Read her CIA statement.

It really was Tolstoy long.

Being Sydney's father was the most challenging, petrifying, exhilarating experience of your life.  The rush when she took her first steps, said her first words, rode her bicycle without the training wheels—it surpassed anything you had ever felt before.  It was better than being on any mission.

It's unfortunate that time and circumstance led you to forget that fact for so many years.

Your last few years as a parent were fraught with mistakes, you hasten to confess.  Glaring errors that most parents would never commit.  A building laced with C-4 comes to mind as you inwardly wince.

But there was progress, a small part of you quickly points out as you park your car and slowly open the door.  Working together, on the same side, on numerous missions—successful missions, you proudly remember.  Having conversations that lasted longer than two minutes—an accomplishment.  You allowed yourselves to be vulnerable to each other—she more than you, you confess—as the results of a car crash so many years ago, long the reason of your separation, became the impetus of your reunion.  The woman who had separated you, kept you from truly looking at your daughter for so many years, became the reason you got your daughter back, if only for a short period of time.

You walk through the lightly falling rain to be by your daughter's side once more.  You read the inscription in the granite, trace the small image of an angel that is etched in stone.  You notice matching bouquets of flowers on the ground in front of her resting place and that of her nearest neighbor to the left.  Tippin, you decide.  Identical bouquets for the two women who held special places in his heart.

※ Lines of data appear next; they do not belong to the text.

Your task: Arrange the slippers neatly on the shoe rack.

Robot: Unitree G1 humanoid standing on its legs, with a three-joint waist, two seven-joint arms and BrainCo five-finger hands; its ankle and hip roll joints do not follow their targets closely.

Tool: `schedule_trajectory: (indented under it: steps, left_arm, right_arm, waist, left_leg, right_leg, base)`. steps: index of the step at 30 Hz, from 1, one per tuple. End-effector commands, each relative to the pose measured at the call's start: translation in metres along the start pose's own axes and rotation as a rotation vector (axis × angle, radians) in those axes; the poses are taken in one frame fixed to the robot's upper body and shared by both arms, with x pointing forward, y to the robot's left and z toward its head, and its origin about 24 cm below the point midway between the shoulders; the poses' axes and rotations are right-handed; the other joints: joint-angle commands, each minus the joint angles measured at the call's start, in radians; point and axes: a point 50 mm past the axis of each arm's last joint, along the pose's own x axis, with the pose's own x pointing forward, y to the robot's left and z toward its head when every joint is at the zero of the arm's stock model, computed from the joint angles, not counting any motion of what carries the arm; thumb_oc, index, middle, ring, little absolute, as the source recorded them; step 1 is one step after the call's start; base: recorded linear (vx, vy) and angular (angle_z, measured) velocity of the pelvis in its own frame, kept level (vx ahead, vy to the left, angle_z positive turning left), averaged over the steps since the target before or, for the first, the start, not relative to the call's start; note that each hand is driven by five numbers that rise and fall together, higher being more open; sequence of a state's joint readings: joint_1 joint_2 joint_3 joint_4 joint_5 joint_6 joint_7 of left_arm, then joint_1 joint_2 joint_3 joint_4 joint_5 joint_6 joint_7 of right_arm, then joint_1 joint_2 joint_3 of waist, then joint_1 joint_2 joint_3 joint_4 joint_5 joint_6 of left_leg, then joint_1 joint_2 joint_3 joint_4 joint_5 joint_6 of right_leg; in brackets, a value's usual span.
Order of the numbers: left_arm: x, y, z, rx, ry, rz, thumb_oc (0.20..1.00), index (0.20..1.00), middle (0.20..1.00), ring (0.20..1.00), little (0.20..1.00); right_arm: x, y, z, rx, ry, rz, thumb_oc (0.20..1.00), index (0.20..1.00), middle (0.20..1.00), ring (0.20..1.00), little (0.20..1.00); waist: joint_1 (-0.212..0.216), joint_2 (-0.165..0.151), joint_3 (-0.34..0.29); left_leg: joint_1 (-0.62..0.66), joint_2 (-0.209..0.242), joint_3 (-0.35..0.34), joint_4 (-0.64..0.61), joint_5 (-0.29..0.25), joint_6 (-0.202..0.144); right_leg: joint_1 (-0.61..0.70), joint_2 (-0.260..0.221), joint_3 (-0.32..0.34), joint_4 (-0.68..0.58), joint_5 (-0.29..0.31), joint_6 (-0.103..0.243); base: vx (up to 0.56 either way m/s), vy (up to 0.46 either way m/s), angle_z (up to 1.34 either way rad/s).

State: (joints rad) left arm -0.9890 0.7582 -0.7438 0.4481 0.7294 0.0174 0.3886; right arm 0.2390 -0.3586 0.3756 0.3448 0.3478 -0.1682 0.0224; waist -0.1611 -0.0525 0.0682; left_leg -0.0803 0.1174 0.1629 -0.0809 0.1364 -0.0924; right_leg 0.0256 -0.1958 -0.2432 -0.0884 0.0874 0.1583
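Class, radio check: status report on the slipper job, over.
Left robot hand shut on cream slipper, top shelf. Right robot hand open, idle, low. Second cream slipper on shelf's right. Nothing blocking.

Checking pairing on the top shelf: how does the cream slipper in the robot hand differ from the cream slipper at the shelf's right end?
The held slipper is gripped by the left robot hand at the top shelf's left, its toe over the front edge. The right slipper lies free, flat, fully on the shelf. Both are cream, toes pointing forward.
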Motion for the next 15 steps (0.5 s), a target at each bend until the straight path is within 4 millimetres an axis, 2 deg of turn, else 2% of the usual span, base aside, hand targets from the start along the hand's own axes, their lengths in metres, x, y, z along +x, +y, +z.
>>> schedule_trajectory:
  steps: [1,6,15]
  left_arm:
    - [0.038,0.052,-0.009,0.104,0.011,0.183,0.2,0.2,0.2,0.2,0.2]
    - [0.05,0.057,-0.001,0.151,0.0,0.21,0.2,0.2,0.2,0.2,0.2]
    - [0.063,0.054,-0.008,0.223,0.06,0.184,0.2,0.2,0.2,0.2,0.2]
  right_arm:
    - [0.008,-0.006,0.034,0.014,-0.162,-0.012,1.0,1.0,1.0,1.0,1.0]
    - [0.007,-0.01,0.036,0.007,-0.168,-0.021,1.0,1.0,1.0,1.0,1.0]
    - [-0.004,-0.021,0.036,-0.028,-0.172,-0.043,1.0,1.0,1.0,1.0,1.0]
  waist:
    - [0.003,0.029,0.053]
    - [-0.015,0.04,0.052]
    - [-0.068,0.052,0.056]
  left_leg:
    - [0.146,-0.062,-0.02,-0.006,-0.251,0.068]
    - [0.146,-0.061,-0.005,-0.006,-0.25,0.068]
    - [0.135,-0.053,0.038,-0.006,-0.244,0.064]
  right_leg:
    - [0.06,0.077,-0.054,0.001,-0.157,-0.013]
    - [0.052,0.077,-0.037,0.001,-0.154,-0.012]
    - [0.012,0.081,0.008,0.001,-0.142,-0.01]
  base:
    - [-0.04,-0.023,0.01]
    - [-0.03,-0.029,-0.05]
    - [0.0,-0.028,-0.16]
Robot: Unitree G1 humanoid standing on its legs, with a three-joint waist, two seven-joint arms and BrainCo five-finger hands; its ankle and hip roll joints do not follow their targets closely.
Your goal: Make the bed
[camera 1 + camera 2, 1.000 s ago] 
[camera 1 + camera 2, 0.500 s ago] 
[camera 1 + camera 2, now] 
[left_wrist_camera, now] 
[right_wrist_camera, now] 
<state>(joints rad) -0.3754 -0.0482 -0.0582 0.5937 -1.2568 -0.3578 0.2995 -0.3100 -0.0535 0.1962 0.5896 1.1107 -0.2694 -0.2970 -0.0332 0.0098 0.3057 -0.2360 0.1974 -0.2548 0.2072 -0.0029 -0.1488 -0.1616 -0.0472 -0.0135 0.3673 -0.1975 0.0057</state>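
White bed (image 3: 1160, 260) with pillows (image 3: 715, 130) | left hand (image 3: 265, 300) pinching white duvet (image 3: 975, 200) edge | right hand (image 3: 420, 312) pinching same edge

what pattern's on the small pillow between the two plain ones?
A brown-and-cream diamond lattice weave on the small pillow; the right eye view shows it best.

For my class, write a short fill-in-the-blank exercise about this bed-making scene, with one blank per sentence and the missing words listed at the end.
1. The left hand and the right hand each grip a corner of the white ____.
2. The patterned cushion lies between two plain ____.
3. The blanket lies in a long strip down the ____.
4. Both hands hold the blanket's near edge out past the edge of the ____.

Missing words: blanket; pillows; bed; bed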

You kneel on the grass, noticing that the hump in the ground has virtually disappeared.  Within a week or two the land will be as flat as it ever was, no longer displaying the newness of this untimely loss.

No, not loss.  Loss makes you think that there is a chance, no matter how infinitesimal, that Sydney will be found.

But she won't be found.  After too many months of searching, following impossible leads, collaborating with both the CIA and your wife, you know the time has finally come.

Sydney won't be coming back.  She won't be found.  As valiantly as you and Irina both tried, you weren't able to save her this time.

You watch the sun go down, and then rise again, as you contemplate this cold, hard truth.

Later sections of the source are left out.